*YOUR TASK*:
Output the full listing below exactly; the images stay out.

*SOURCE DATA*:
※

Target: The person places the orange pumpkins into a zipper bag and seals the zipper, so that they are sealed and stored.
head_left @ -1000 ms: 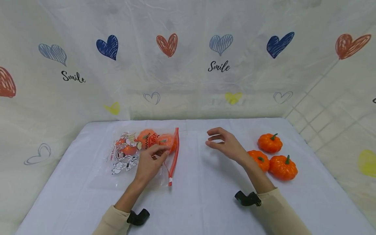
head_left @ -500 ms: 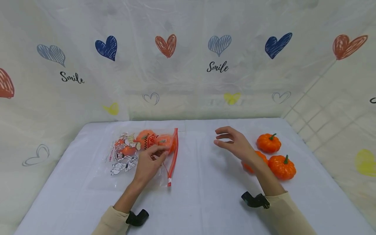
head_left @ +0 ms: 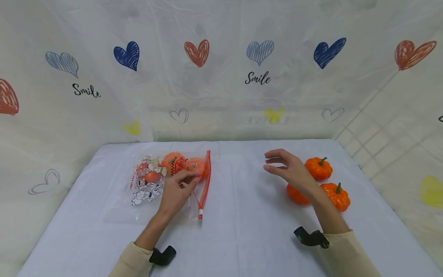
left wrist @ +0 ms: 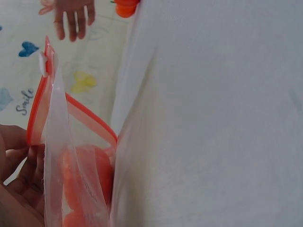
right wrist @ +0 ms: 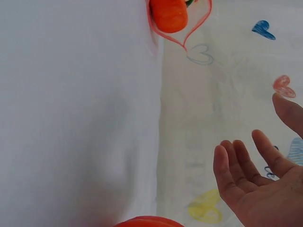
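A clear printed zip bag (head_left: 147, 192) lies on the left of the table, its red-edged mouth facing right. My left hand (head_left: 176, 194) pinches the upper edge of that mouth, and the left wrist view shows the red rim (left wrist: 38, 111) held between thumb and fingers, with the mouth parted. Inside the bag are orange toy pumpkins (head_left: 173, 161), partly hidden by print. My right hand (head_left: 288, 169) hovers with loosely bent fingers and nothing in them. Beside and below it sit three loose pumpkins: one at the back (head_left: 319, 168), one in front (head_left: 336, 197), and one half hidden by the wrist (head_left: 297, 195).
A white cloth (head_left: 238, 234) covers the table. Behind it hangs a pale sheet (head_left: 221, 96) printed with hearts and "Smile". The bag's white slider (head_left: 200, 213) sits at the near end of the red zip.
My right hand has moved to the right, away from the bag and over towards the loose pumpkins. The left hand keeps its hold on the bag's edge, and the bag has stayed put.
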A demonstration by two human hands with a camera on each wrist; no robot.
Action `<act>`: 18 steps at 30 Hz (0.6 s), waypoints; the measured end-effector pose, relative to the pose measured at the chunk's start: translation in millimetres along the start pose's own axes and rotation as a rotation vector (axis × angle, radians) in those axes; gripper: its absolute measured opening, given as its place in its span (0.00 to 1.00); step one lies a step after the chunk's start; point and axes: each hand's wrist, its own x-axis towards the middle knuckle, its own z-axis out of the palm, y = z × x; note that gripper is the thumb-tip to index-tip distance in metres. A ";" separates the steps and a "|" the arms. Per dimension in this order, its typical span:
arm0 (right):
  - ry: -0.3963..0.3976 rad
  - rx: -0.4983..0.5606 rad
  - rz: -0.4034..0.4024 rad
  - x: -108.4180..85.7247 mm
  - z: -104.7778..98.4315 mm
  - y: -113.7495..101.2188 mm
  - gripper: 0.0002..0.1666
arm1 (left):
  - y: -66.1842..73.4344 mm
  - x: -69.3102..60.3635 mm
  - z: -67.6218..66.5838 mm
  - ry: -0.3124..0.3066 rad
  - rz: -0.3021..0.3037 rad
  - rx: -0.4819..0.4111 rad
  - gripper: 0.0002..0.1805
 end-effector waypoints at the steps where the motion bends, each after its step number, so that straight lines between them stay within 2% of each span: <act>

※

*SOLUTION TO THIS EXERCISE*:
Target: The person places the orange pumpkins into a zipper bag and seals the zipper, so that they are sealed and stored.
head_left @ -1000 ms: 
head_left @ -500 ms: 
head_left @ +0 ms: 
left wrist @ +0 ms: 
right wrist @ +0 ms: 
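A clear printed zip bag (head_left: 147, 192) lies on the left of the table, its red-edged mouth facing right. My left hand (head_left: 176, 194) pinches the upper edge of that mouth, and the left wrist view shows the red rim (left wrist: 38, 111) held between thumb and fingers, with the mouth parted. Inside the bag are orange toy pumpkins (head_left: 173, 161), partly hidden by print. My right hand (head_left: 288, 169) hovers with loosely bent fingers and nothing in them. Beside and below it sit three loose pumpkins: one at the back (head_left: 319, 168), one in front (head_left: 336, 197), and one half hidden by the wrist (head_left: 297, 195).
A white cloth (head_left: 238, 234) covers the table. Behind it hangs a pale sheet (head_left: 221, 96) printed with hearts and "Smile". The bag's white slider (head_left: 200, 213) sits at the near end of the red zip.
My right hand has moved to the right, away from the bag and over towards the loose pumpkins. The left hand keeps its hold on the bag's edge, and the bag has stayed put.
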A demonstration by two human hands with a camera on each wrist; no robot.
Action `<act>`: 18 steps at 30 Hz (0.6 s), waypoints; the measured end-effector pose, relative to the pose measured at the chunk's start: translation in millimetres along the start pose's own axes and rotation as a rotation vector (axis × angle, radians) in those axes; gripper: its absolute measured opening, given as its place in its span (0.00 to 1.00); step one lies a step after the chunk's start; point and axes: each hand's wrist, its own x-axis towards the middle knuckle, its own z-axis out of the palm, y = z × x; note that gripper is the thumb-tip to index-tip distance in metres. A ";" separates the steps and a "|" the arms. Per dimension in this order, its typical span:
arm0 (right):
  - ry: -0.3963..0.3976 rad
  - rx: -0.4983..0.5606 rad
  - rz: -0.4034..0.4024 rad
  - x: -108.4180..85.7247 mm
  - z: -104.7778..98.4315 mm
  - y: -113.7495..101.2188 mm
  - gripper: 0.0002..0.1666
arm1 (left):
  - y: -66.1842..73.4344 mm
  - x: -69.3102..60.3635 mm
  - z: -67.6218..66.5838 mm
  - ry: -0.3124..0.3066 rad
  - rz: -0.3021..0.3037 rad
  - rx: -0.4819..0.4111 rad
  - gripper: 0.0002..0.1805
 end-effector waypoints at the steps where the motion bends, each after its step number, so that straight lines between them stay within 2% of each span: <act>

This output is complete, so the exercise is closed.